At Irreverent Capital, we see an opportunity to transition manual bug reproduction entirely from analog to a digital layer of abstraction.

Claude Shannon – Error Correcting Code

To this day, one of the most powerful books I’ve read was The Art of Doing Science & Engineering by Richard Hamming. The book heavily covers information theory.

In the 1940s, Claude Shannon proved you could achieve reliable communication over noisy, error-prone channels. Before this, everyone thought you needed perfect hardware. Shannon showed that with the right error-correcting codes, you could make unreliable channels reliable. This revolutionized computing - suddenly you didn't need perfect components.

The Future is Already Here

While this historical parallel is at least a little helpful, I am not concerned with the past.

In the last essay, we discuss the immense power of AI that is already here, it's just unevenly distributed. The only bottleneck to distribution is ironically us, its creator. Like electricity, it will take years before it is dispersed throughout the world. But coding tools have been some of the best initial use cases and offer insight into the future. Another reason coding tools will be some of the best initial use cases is developers are some of the best initial adopters.

Even with sophisticated pre-production QA and observability tools, the challenge of reproducing bugs reported by customers in their unique, often heavily customized environments remains a significant manual burden. These tools identify that a problem exists, but the laborious task of pinpointing why and how in a specific customer instance is where the real bottleneck lies.

The Current Narrative For AI

The current narrative for AI is something like “AI Is good at low-complexity, high quantity tasks,” or something like this random VC presented that velocity and criticality are dimensions in which as you increase velocity and criticality, the value of your solution increases. That generally makes sense.

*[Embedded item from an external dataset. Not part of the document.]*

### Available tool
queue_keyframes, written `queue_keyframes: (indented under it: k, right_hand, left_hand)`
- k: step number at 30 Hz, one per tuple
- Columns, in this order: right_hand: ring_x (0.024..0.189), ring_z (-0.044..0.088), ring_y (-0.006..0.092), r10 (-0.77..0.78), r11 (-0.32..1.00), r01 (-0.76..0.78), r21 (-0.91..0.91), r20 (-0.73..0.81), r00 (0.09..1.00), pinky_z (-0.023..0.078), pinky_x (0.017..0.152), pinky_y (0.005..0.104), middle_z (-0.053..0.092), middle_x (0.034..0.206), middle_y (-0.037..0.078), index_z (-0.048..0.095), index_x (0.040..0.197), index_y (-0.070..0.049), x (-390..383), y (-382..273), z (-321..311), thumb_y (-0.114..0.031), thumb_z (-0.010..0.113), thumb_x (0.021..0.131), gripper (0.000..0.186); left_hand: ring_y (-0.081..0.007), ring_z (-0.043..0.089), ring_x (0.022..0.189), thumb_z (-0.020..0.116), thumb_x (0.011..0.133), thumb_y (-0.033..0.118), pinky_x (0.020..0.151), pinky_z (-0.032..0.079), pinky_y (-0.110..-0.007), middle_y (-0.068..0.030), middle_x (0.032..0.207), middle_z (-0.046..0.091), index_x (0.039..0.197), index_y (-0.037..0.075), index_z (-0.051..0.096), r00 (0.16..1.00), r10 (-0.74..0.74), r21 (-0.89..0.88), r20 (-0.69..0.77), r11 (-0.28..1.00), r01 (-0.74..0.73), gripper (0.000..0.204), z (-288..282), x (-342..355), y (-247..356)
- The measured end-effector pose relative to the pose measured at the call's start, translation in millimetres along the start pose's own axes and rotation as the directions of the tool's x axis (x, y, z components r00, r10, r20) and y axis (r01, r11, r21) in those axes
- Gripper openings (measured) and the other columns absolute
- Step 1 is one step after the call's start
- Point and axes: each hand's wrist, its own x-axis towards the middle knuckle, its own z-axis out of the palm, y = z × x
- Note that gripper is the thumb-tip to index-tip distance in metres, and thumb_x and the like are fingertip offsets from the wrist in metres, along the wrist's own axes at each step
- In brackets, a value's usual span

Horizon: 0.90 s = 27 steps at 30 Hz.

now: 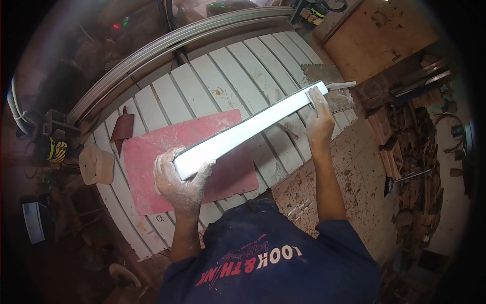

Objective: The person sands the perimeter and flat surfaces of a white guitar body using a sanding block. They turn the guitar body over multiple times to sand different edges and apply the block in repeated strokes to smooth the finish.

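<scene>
A long white bar point(248, 133) with a dark far edge is held up at a slant above the slatted bench, its right end farther away. My left hand point(183, 183), dusted white, wraps round the wider near end, thumb on one side and fingers on the other. My right hand point(320, 119) grips the bar close to its narrow far end, fingers on the upper face. Under the bar's left half lies a flat pink sheet point(147, 175) with pale dust on it. The bar's underside is hidden.
The bench point(207, 83) has pale slats with dark gaps. A metal rail point(187, 43) crosses behind it. A curled reddish-brown sheet point(122, 130) and a beige block point(96, 164) sit at the left. A notched plate point(324, 75) lies far right, wood scraps point(412, 167) beyond.
</scene>
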Motion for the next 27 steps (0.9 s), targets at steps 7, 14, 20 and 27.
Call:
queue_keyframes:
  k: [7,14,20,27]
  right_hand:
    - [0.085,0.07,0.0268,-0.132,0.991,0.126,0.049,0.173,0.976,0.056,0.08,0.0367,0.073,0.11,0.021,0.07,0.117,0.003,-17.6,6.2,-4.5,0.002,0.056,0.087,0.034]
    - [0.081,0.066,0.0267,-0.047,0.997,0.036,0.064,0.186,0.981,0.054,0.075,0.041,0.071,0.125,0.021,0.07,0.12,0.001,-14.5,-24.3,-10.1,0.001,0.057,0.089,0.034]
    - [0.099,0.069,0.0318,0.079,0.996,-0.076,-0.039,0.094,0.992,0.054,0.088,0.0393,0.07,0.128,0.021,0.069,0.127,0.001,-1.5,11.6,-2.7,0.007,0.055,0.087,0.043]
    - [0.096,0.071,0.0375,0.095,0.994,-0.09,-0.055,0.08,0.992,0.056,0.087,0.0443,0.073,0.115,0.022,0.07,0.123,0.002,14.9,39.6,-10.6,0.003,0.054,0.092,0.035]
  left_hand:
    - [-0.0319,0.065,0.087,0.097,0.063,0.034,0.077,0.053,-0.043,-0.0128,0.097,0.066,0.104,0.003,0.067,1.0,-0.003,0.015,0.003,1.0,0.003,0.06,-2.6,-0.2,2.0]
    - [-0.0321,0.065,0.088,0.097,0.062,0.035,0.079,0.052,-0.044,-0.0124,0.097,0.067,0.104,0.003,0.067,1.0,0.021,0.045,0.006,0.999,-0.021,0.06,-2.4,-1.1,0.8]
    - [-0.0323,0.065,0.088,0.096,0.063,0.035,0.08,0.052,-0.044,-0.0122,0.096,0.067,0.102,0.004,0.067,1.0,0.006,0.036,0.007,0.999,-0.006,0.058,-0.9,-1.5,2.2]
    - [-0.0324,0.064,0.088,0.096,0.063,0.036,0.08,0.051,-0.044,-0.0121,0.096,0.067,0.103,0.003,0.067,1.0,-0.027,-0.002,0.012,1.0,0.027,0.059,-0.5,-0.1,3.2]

This brings us back to Politzki’s Law: computers excel in domains of high complexity that are ultimately deterministic or rule-based, like chess or, crucially, software execution. While understanding the human context of a bug is messy, the act of reproducing it within a given software environment is a deterministic process perfectly suited for AI, once the 'noise' is filtered.

Some random vc happily providing his view.

So if you can find a way to create a solution for high quantity problems, that are very critical, and involve some clean language like coding, that would be a very promising business. What I am going to propose in this essay is just that.

Bug Reproduction

Talking to nearly every single one of my developer friends, I have quickly realized it is an unnecessarily large part of the software engineering process that developers almost have a learned helplessness towards.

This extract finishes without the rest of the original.